[Records shown Boundary: Start]
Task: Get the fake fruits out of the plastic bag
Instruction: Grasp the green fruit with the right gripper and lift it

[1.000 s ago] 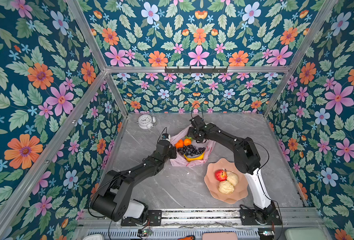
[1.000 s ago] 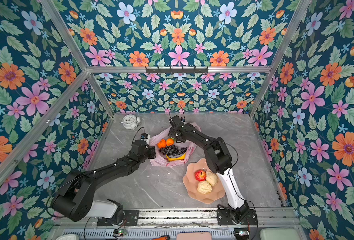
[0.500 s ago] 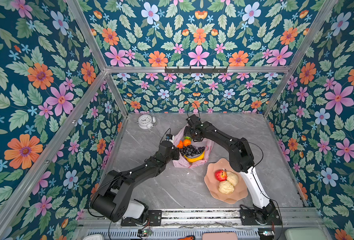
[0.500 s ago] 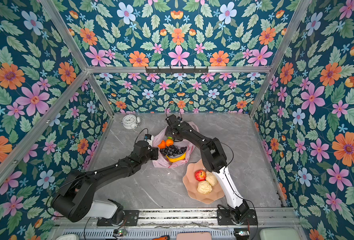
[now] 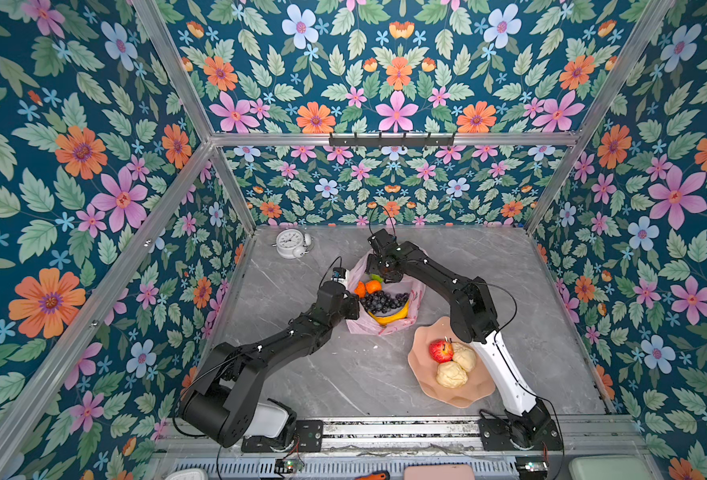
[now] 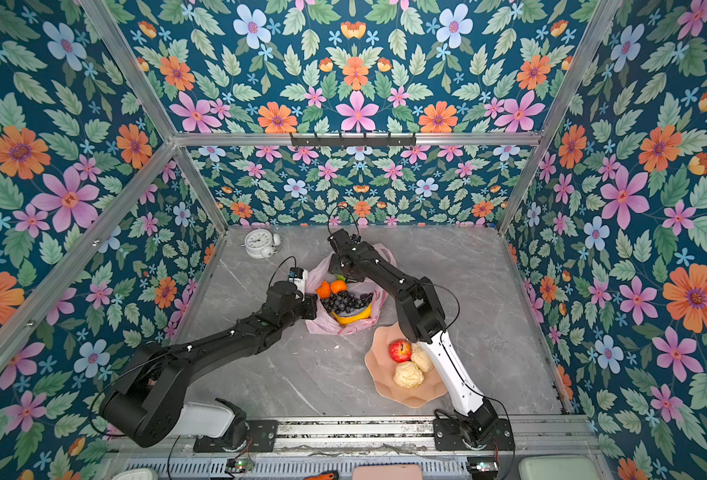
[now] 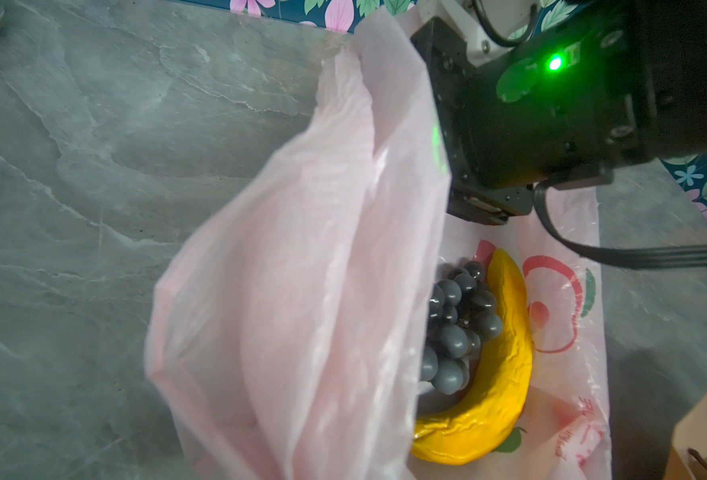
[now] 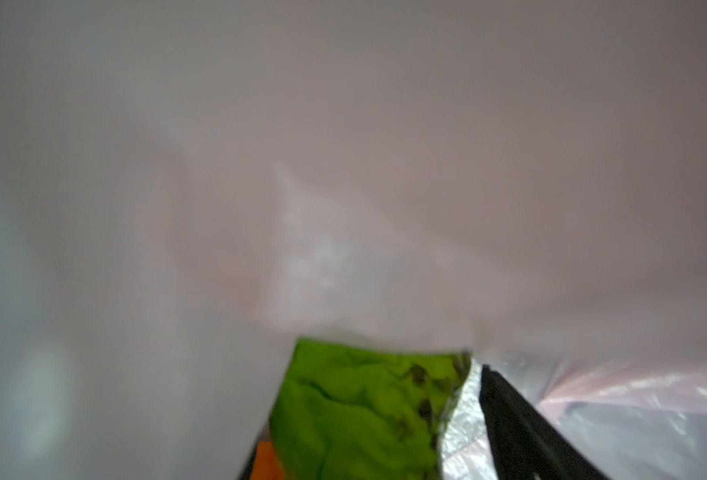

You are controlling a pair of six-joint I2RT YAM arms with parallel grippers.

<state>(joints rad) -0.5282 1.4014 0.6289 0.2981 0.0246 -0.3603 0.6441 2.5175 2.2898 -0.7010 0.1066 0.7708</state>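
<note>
Left end effector (image 5: 352, 306) clenched on bag (image 7: 302, 291) rim, presumably holding the mouth open; right end effector (image 5: 379, 276) reaches inside, green fruit (image 8: 364, 411) against one finger (image 8: 509, 415), grip unclear. Bag lies mid bench (image 5: 343, 374).

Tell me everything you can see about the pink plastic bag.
The plastic bag is thin, crinkly, translucent pink film with red fruit prints, lying open on the grey table. Inside show two oranges, dark grapes and a banana. The left gripper pinches its left rim, holding it lifted; the right gripper reaches into its far end.
</note>
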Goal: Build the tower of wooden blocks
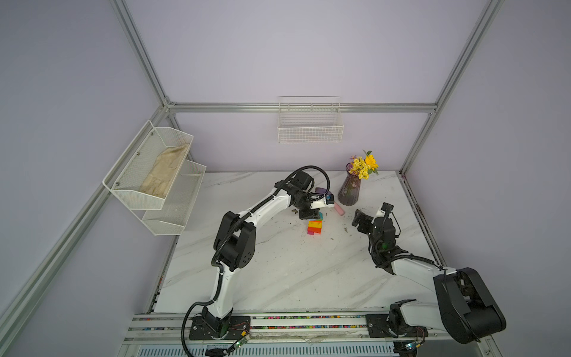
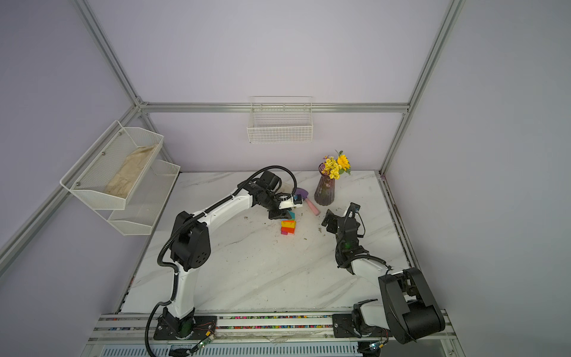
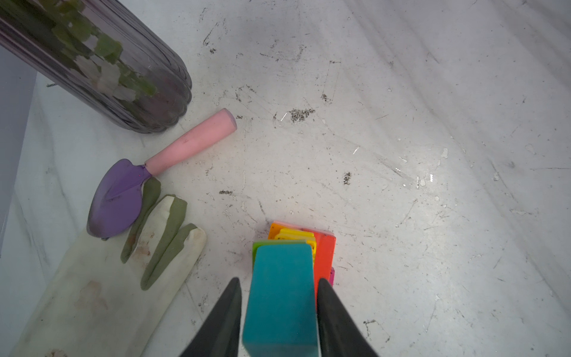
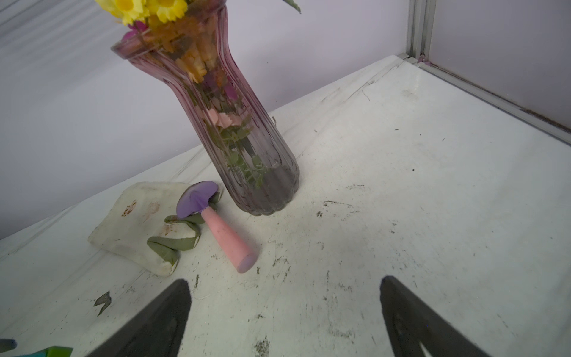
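tower: one, upright near the middle of the table, apart from the vase. in both top views the left gripper covers its tip.
blocks: from the left wrist view i count six colours: teal, green, yellow, orange, red and a magenta sliver. lower courses are hidden under the upper ones, so no firm total.
teal block: one, topmost, cut off by the frame edge, shape unreadable.
left gripper fingers: two, flanking the teal block, slackened. a thin strip of table shows beside one; the other side is too tight to judge.
right gripper: fingers spread wide, nothing between them, off to the tower's right.
trowel: one, blade lying on a glove whose cuff is cut off.
mesh wall rack: one, holding a pale cloth too blurred to name.
wire basket: one.
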You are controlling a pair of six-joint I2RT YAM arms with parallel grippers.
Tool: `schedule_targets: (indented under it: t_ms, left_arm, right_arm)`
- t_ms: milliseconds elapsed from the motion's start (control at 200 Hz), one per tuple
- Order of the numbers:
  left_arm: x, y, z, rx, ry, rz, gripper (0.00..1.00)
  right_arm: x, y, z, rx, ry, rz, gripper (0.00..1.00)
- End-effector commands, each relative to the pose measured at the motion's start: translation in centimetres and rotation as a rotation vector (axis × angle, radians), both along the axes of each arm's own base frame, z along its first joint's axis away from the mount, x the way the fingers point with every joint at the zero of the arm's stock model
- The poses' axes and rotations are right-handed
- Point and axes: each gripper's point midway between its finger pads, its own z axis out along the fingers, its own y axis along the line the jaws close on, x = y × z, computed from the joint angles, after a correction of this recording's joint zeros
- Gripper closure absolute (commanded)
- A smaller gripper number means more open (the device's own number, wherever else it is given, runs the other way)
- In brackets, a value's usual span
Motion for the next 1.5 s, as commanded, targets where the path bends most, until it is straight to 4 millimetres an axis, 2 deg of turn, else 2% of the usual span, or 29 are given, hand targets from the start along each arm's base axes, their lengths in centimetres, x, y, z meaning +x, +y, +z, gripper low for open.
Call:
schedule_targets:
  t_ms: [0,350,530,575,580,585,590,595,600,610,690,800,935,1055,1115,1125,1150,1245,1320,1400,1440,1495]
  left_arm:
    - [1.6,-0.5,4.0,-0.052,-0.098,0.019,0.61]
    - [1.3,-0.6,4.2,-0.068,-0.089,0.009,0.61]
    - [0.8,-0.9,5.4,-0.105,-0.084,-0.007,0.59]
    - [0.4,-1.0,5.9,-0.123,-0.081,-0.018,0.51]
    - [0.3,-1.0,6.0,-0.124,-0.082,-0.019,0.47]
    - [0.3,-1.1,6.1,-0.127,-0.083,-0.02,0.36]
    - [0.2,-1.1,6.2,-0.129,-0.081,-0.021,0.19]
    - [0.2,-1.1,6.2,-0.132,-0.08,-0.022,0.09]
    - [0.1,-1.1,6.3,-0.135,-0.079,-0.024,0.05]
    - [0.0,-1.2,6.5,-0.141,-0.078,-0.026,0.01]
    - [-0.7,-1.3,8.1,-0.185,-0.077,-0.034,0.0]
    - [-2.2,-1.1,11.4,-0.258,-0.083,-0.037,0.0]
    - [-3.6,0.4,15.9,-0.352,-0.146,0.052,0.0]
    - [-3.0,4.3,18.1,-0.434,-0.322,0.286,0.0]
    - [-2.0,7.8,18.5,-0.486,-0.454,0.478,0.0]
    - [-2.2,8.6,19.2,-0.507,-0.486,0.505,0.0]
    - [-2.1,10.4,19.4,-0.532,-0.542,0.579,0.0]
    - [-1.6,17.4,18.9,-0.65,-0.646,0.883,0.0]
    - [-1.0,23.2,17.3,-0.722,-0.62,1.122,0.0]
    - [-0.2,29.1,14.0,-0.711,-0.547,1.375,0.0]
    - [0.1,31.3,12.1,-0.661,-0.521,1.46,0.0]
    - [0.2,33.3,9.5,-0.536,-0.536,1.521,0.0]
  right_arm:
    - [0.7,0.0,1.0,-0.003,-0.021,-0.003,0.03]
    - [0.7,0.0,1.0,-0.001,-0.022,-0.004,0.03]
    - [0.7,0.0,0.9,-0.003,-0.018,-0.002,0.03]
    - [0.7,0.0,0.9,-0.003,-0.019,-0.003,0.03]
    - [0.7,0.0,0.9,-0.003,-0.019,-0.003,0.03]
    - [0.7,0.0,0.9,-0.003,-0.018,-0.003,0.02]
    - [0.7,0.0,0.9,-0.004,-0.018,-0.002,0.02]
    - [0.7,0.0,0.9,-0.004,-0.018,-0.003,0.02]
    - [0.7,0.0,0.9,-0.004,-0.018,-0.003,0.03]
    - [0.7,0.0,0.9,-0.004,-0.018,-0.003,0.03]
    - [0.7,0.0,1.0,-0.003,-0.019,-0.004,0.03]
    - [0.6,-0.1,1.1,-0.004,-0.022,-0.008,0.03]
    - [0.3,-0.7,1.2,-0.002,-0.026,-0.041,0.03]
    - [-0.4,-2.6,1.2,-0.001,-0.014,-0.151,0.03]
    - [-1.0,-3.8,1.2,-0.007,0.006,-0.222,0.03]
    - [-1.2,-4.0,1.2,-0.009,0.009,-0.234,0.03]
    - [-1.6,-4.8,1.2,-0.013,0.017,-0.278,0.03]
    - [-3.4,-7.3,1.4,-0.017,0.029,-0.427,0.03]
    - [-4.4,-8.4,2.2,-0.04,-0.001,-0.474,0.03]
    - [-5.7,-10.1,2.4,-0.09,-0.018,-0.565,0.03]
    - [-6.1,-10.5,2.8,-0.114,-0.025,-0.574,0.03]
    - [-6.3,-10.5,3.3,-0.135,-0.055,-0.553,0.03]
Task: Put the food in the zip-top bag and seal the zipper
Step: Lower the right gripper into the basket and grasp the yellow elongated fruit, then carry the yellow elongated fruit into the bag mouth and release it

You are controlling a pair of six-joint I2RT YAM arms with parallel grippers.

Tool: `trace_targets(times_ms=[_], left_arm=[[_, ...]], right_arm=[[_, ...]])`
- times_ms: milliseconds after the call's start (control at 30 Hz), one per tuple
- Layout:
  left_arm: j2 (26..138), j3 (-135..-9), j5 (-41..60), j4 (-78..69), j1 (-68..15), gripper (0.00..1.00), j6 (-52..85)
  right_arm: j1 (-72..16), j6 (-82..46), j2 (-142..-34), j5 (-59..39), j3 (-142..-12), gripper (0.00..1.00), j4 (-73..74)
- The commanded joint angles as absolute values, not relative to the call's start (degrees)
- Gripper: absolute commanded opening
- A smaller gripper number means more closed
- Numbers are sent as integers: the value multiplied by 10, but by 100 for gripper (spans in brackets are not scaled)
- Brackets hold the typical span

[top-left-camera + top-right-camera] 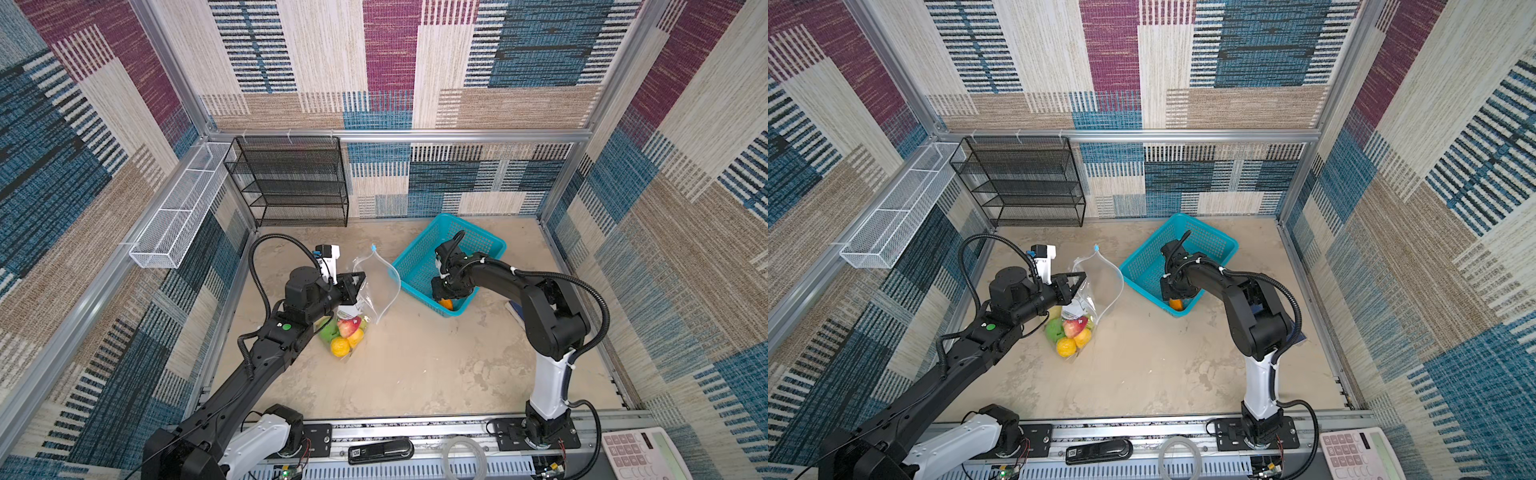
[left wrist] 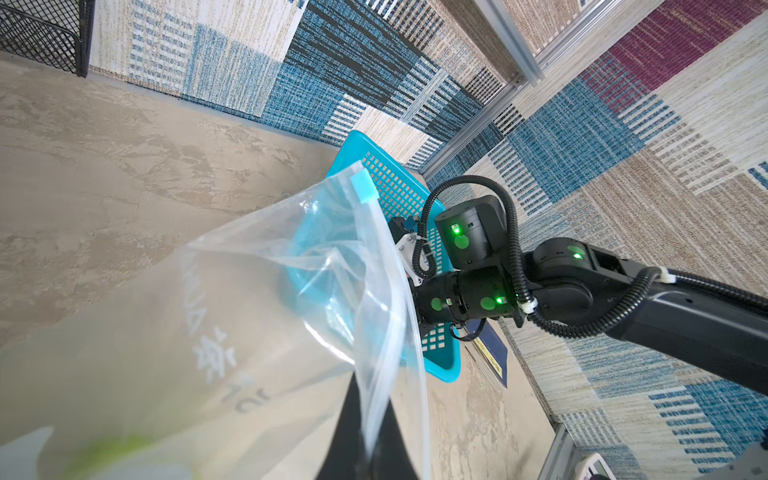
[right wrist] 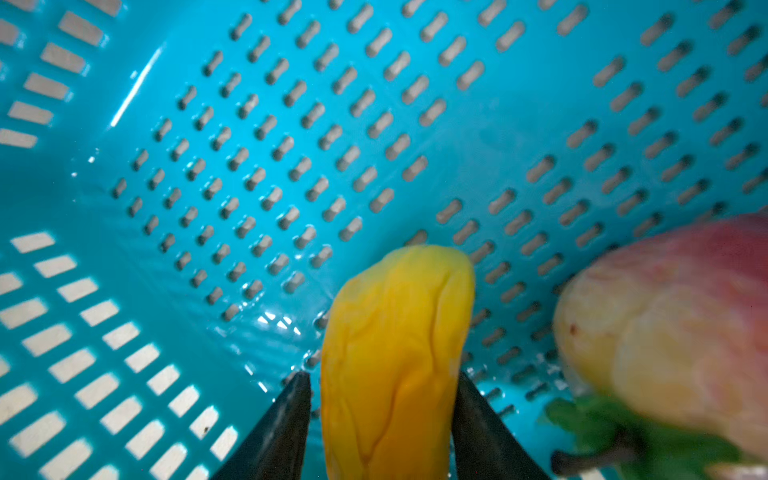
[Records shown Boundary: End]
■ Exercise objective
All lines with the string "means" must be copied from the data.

■ Reply
- A smaller gripper number means more open (the device's own number, wherever else it is given, runs the other way)
- A smaller gripper number means more closed

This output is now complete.